Removing a SCR record

There appears to be no significant change from the existing PD. The sole arbiter of whether a record can be removed is either the public health organisation (PHO) or Ministry.

It specifically states at s 3.3 that “The removal of a record cannot form a part of any agreements or settlements in industrial disputes and the like”, although section 4.2 does mandate that the record must be reviewed if “a review of the investigation/ management of the serious misconduct has resulted in a change to the findings or to a decision about a response to the findings” or “A dismissal, termination or non-renewal of contract has been overturned or found to be unfair”.

Review

There is a new 20-working-day timeframe requirement for completing a local review of a SCR record (section 4.1)

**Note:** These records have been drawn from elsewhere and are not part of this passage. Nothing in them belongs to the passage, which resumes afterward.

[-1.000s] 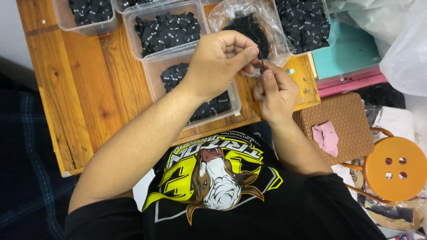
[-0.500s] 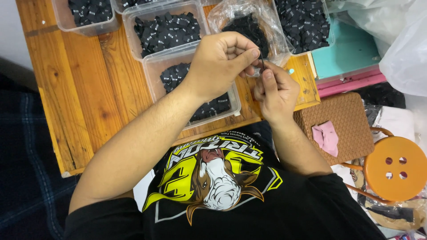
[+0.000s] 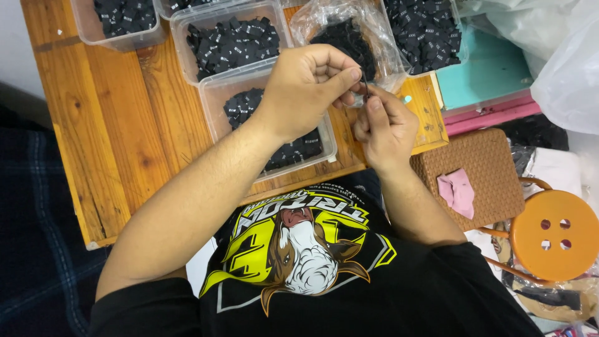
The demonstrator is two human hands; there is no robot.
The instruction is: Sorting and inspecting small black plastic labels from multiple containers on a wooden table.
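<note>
Both hands meet above the wooden table: left hand and right hand pinch one small dark piece between fingertips, grip narrow. Clear tub of black pieces sits under the left wrist; plastic bag just behind.

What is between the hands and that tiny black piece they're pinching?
Nothing visible. The left hand and the right hand meet over the wooden table, fingertips pinched straight on the small black piece. The tub of black pieces lies below the left hand.
</note>
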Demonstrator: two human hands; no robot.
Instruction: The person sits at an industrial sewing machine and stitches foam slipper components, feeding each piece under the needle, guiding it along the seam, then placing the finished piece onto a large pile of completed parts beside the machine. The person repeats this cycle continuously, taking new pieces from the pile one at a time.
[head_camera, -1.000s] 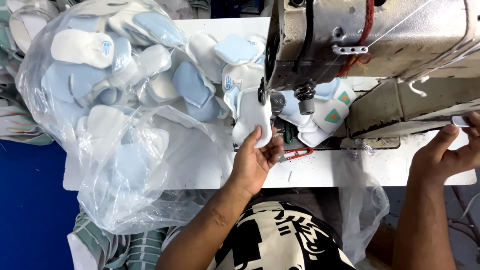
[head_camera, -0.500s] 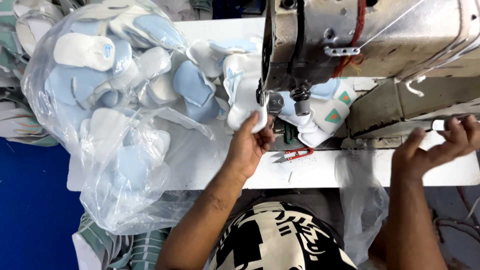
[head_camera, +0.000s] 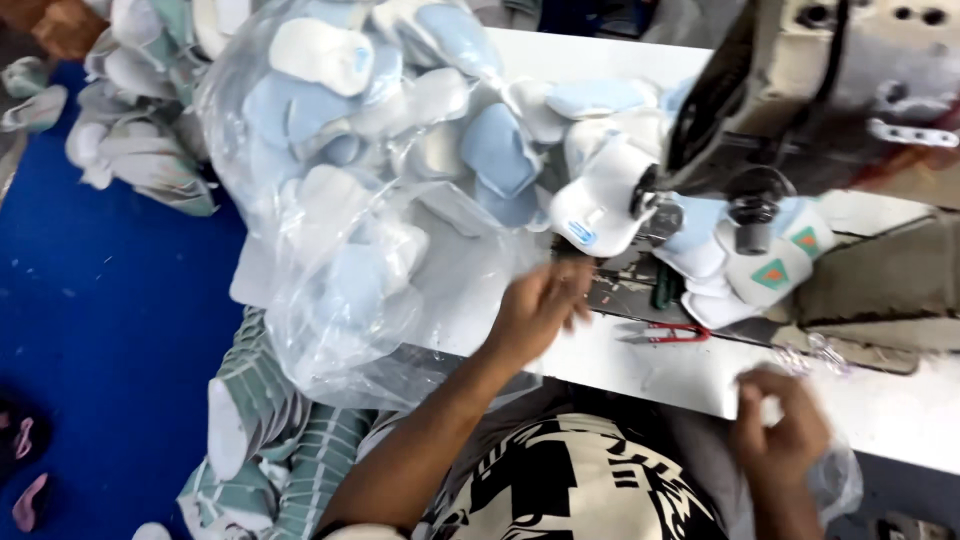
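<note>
Left hand (head_camera: 540, 305) has dropped off the padded white piece (head_camera: 600, 205), grip released; right hand (head_camera: 780, 425) clenched.

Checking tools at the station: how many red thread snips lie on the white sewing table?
1: the red thread snips lie on the white sewing table, between both hands; others may be hidden.
</note>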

There is more detail on criteria for removing SCR records, both open (investigation outcome pending) ones (section 3.3.1.) and completed (substantiated finding) ones (section 3.3.2).

This includes clarification around evidence to consider for removal of a SCR record (section 4.2.1), including:

    • References should specifically address identified risks following the misconduct
    • Current employment elsewhere in NSW Health is to be considered
    • Consider reasons for Board / Council decisions around health practitioners’ registration conditions and their relevance to employer risk management decisions

There is more detail on what a Ministry review entails (section 4.3)

There is more detail about local monitoring of SCR records (section 4.4)

New note on the quarterly audits of the Register by the Employment Screening and Review Unit of HealthShare (who manage the register) (section 4.4)

The draft PD states there is no external review mechanism to the IRC or NCAT.

S 5.2 mandates review of the SCR when considering disciplinary action. This extends the power/opportunity for a PHO to consider matters outside the matter directly being investigated, creating an unreasonable burden on an employee, given that the context of the entry on the SCR will not be obvious, & may allow investigators & decision makers to go on extended safaris in search of “evidence”.

Precisely how appropriately the “risk assessment” required in 5.1.2 in relation to recruitment will be untested. Some will obviously see an entry & cull without further ado, & there’s no appeal/ review process.

Access to the SCR

This must be authorised by the relevant Chief Executive or their delegate, who must be a senior staff member in the organisation (previously CE or delegate) (section 2.1)

Chief Executives must personally approve the creation, update or removal of a SCR record. This cannot be delegated (section 3).

There is better guidance on information to be provided to persons with a record, including:

  • There is a new requirement to provide an employee with a copy of their SCR record once created / updated within 10 business days (previously they had to ask for it) (section 2.2).
  • There is a new requirement re advice to a person whose SCR record has been reviewed but not removed: include what information / evidence would be helpful for any further review. (Section 4.1)
  • Open SCR records must be updated within 10 business days of the final findings of a misconduct investigation or management process (section 3.2).
  • There is a new requirement to advise a person of the removal of their record within 10 business days of the outcome of a review (section 3.4).

Disciplinary action

There is a new section on checking the Service Check Register when considering disciplinary action (section 5.2 – this effectively repeats what’s already in our Managing Misconduct policy).